“If it ain’t broke, don’t fix it.”
This isn’t a message we usually ascribe to when it comes to business. We’re all about innovation and change, pushing boundaries and adapting to the times. But we allow one notable exception: customer service.
There’s just something about good ol’ fashion customer service that we love. It’s showing every customer that you care—that they’re more than a profit. From the days of front porch general stores, retailers that fostered relationships with their customers were successful, and that’s still true today.
Take, for example, Lester Binegar of University Bicycles. Binegar and his team are known throughout the industry for their unparalleled customer service. We chatted with the traditionalist for a little insight into his (very simple) process.
How did you get your start in retail?
I started in retail in 1989 as a bike mechanic with the idea of making my career in the bike industry. I quickly moved into the service management role and then store management. I then went to work for Fisher/Lemond Bicycle as a sales rep for 12 years in Colorado. University Bicycles was one of my clients and they approached me about managing the store. It was literally the only retail store I would have considered because it’s such a unique and successful business. There’re very few retailers like Ubikes because of the location, the community, the tourism and the history. Most of all though, it was Doug’s (the owner) approach to his business that made me realize it would be a perfect fit for me.

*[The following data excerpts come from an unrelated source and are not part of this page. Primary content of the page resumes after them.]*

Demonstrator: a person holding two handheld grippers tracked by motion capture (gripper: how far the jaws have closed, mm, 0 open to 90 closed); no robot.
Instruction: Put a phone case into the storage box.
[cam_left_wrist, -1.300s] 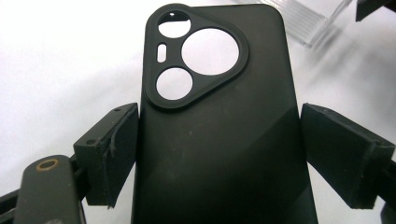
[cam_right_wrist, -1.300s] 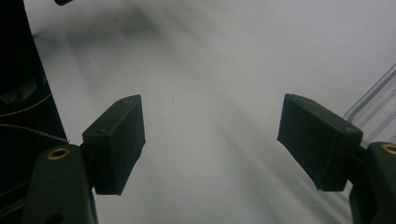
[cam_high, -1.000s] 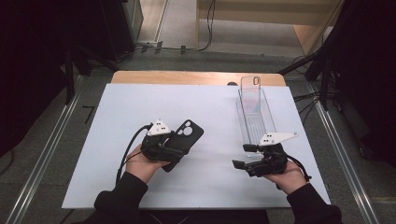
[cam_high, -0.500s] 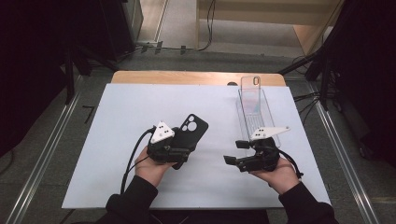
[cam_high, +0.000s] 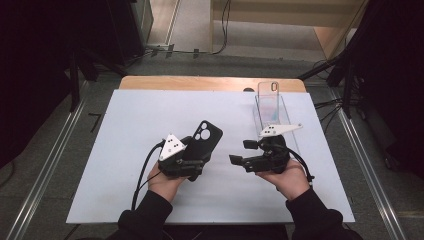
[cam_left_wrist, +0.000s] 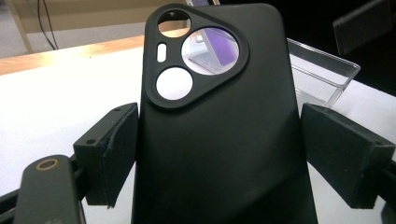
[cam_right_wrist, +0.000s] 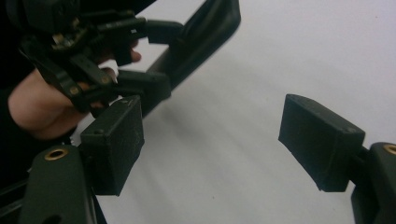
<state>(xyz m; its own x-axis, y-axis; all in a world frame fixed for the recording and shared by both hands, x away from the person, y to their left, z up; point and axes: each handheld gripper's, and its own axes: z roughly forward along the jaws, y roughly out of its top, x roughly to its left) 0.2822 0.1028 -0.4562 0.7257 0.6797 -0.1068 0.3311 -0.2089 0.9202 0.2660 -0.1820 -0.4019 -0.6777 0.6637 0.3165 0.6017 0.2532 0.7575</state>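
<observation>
White sheet (cam_high: 150, 130) covers table; left gripper (cam_high: 192, 161) fingers clamp black phone case (cam_high: 205, 137), right gripper (cam_high: 239, 152) fingers apart.

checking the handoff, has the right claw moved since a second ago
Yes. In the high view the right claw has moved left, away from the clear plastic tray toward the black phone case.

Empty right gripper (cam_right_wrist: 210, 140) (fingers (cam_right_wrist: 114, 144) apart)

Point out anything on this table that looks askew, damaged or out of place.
Nothing stands out. The left gripper holds the black phone case intact, its camera cutouts clean. The clear stand sits upright on the white mat with a clear case in it. The right gripper is open.
</observation>
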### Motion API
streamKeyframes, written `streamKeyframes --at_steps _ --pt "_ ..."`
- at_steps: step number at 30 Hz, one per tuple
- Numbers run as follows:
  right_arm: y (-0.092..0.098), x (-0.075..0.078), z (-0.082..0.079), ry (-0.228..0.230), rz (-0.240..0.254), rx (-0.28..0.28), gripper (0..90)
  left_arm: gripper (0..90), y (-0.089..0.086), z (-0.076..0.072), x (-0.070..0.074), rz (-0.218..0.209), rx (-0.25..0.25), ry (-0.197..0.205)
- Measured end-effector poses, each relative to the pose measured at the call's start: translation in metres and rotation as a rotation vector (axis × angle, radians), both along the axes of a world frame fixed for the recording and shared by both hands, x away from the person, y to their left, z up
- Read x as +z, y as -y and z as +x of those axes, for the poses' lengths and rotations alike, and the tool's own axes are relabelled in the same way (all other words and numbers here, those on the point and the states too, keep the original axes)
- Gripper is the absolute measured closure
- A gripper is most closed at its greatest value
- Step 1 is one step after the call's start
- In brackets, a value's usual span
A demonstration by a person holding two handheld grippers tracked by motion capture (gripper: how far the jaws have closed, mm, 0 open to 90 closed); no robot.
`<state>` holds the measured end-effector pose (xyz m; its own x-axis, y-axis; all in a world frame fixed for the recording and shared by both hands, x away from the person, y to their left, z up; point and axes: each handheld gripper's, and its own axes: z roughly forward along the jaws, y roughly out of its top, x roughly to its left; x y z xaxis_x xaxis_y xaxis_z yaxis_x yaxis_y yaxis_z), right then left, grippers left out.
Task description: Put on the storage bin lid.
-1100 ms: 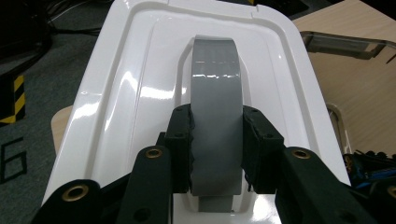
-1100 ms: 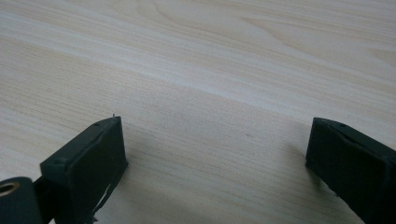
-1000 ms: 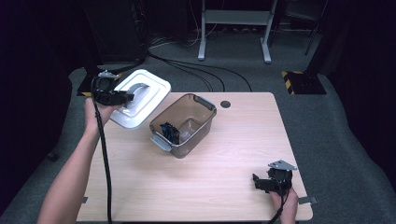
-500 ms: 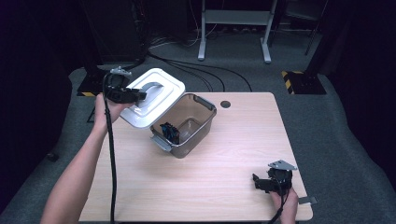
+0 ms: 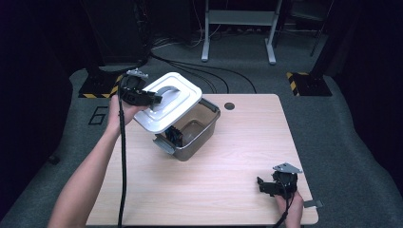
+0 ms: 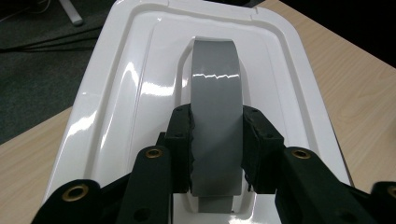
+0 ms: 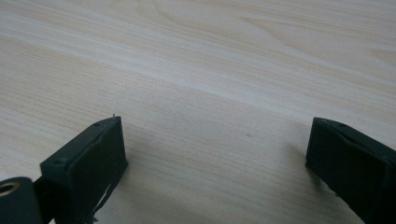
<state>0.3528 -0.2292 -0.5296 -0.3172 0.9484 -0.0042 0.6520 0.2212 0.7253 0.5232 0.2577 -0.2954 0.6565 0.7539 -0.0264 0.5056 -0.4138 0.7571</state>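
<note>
A white lid (image 5: pixel 167 102) (image 6: pixel 140 84) with a grey arched handle (image 6: pixel 215 121) hangs tilted above the left rim of a clear grey storage box (image 5: pixel 195 130). My left gripper (image 5: pixel 153 98) (image 6: pixel 216 140) is shut on that handle, one pad on each side. A black object stands inside the box (image 5: pixel 175 137), partly hidden by the lid. At the table's near right corner my right gripper (image 5: pixel 261 185) (image 7: pixel 215 163) rests low over the bare wood, its jaws wide apart with nothing between them.
The light wood table (image 5: pixel 237 152) has a round cable hole (image 5: pixel 229 106) near its far edge. Behind the table stand a metal frame's legs (image 5: pixel 237 28) and cables (image 5: pixel 199 71) on the grey floor. The left gripper's cable (image 5: pixel 122 156) trails along the forearm.
The left gripper has carried the lid to the right and slightly up, from beside the box to partly over its left rim. The right gripper has stayed put.
</note>
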Motion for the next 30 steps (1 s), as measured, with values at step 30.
streamKeyframes --at_steps 30 --pt "0.000 0.000 0.000 0.001 -0.001 0.000 4.0 67.2 0.060 0.024 -0.034 0.003 0.003 -0.176"
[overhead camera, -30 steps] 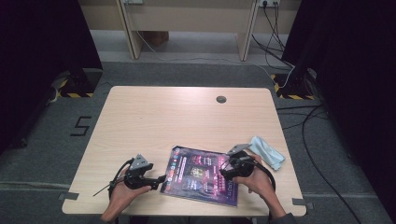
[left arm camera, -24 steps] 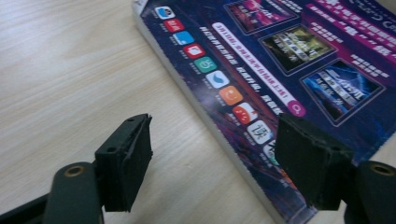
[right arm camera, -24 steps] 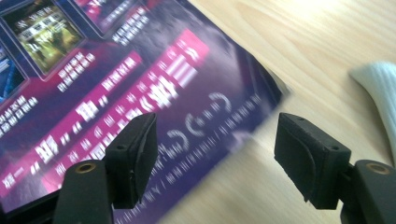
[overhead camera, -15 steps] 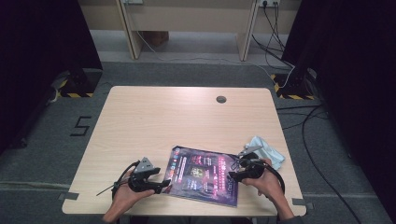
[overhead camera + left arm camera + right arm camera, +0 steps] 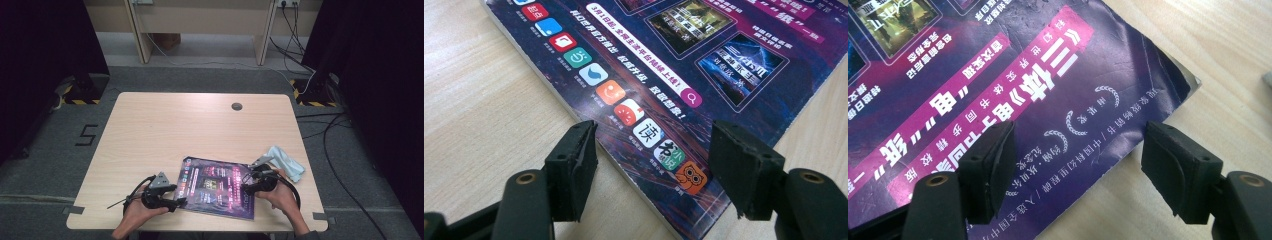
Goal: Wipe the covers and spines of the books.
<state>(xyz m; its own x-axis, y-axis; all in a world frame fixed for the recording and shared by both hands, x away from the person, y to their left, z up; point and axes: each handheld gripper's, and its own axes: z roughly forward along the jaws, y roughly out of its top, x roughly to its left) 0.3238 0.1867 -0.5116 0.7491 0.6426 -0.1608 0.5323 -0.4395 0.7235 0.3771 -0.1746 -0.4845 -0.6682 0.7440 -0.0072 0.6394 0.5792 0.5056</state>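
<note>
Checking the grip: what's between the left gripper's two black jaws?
In the left gripper view, the left gripper straddles the purple glossy magazine at its corner, with jaws closing, not yet pressing.

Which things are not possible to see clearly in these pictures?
- Magazine near corners: in the high view, hidden under the left claw and right claw.
- Magazine's far part: cut off by the top edge in both gripper views.
- Cover text: too small in the high view.
- Pale blue cloth: too small to identify; the right claw's grey plate covers its near end.
</note>
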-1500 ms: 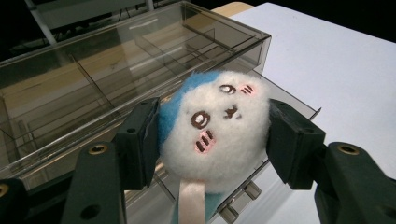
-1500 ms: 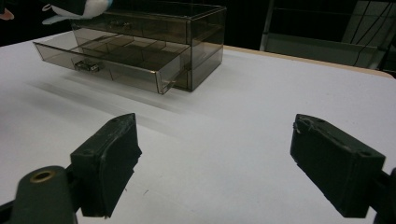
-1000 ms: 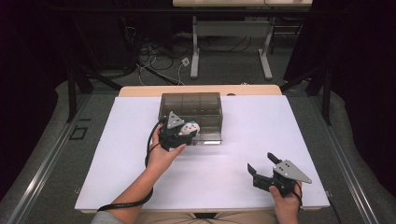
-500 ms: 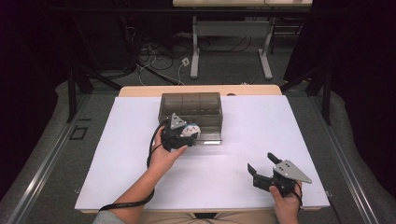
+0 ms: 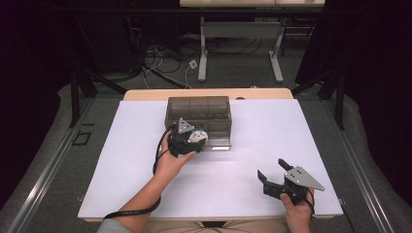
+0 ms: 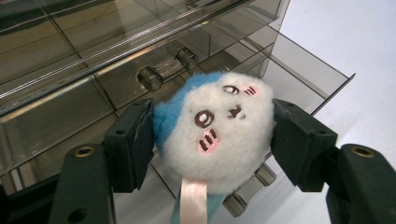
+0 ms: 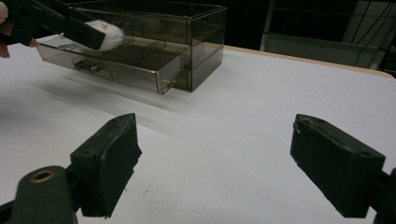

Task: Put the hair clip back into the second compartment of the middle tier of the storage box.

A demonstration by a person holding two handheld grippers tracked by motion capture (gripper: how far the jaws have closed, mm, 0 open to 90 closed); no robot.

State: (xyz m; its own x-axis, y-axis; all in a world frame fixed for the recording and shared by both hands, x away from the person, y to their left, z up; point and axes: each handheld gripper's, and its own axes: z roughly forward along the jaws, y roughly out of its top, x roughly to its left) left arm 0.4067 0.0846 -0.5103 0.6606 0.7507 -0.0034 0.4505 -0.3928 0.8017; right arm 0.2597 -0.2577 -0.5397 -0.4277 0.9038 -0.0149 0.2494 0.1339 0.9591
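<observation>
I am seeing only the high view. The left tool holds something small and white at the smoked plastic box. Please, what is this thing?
Observer: A round plush toy, white with a blue patch and a stitched face. The left tool presses it from both sides.

Operator: Is a drawer of the box open?

Observer: Yes. In the right gripper view the lower drawer of the drawer box is pulled out, and the plush hangs above it.

Operator: Does the plush already touch the drawer?

Observer: I cannot tell. A pale ribbon hangs from the plush.

Operator: And the right tool?

Observer: The right tool is open with nothing between its jaws, over the white table.
</observation>
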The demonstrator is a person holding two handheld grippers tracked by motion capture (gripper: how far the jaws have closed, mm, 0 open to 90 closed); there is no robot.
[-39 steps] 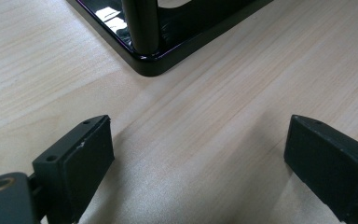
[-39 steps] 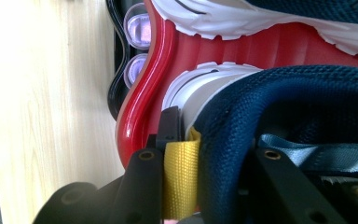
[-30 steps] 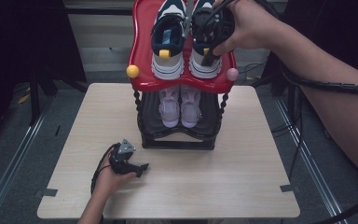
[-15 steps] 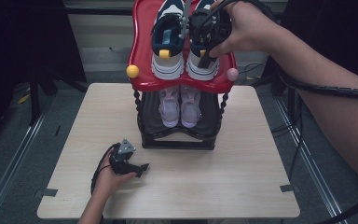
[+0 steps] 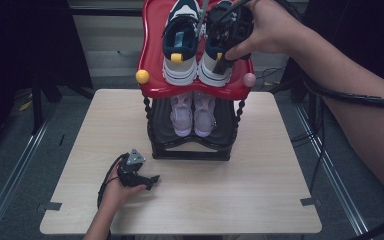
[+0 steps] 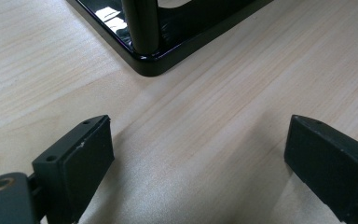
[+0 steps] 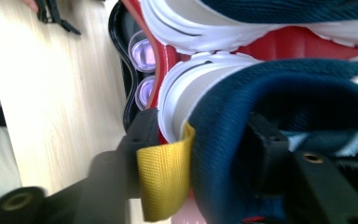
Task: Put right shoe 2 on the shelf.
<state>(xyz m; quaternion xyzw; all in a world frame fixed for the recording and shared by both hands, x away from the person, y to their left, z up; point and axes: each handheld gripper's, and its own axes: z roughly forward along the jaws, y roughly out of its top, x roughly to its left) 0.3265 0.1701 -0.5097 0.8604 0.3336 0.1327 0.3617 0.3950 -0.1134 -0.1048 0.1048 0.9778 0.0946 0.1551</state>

What’s your favorite part of your job?
Leading my staff toward giving EVERY SINGLE PERSON who walks in an amazing experience. It’s the whole thing and it’s the way we approach every part of our business.
You’re known for your excellent customer service—what are a few key points of advice you’d give to retailers trying to improve their customer service?
#1 The owners and managers must be present on the floor and must always be working to give every customer amazing service. There can be zero tolerance for anything less.
#2 Organize everything you do as a business with your customers in mind. Put yourself in their shoes and have your store support their needs through your inventory selection, service department abilities and store procedures.
#3 Empower and trust your staff to make decisions for your customer’s best interest. Then watch and teach as mistakes and successes happen. Learn from them and change your business as needed—and quickly.
#4 If you’re an owner or manager you should know your own weaknesses and strengths. Constantly ask for and be open to criticism and improve as needed.
#5 Do not run your business based on a “numbers” philosophy. Good numbers happen as you achieve a consistent level of excellent service. We could ignore our monthly profit and loss statement for years and still kick ass.
#6 Value your staff and do all you can to pay them, teach them, protect them and then kick them out of the nest onto something bigger and better for themselves. Repeat as necessary.
#7 Fire employees who are not adding to the store’s culture. Do not allow poor attitude, lack of productivity or negative personalities to remain employed by you.
How do you integrate old-fashioned customer service with modern retail tenets?
We are all about simple business principles that are proven over time. There is no secret here, and there are no shortcuts. There’s hard work and dedication followed by scrutiny and a willingness to improve. We demand excellence, we reward excellence and we will constantly evolve in order to give our customers what they want.
How do you motivate your staff on a daily basis and keep them excited?
Providing a fun place to work that can serve as a stepping stone for your staff to move on to something better is very important to our success. We provide lunch on the weekends, we meet every morning to discuss improvements and successes, we take the crew on cycling trips three to five times per year, we have a keg for anyone who wants a beer after work, we sit down often with everyone to meet and keep things going in the right direction, and we truly give a shit about their lives and watching them grow as employees and people during and after they leave our business. Our staff is everything and we make it a point to take care of our family.
Why is customer service important—most important?
If you can’t provide great service to your customers, you will die. This is the beauty of competition. Embrace your competitors (internet and other retailers) and work to do a better job.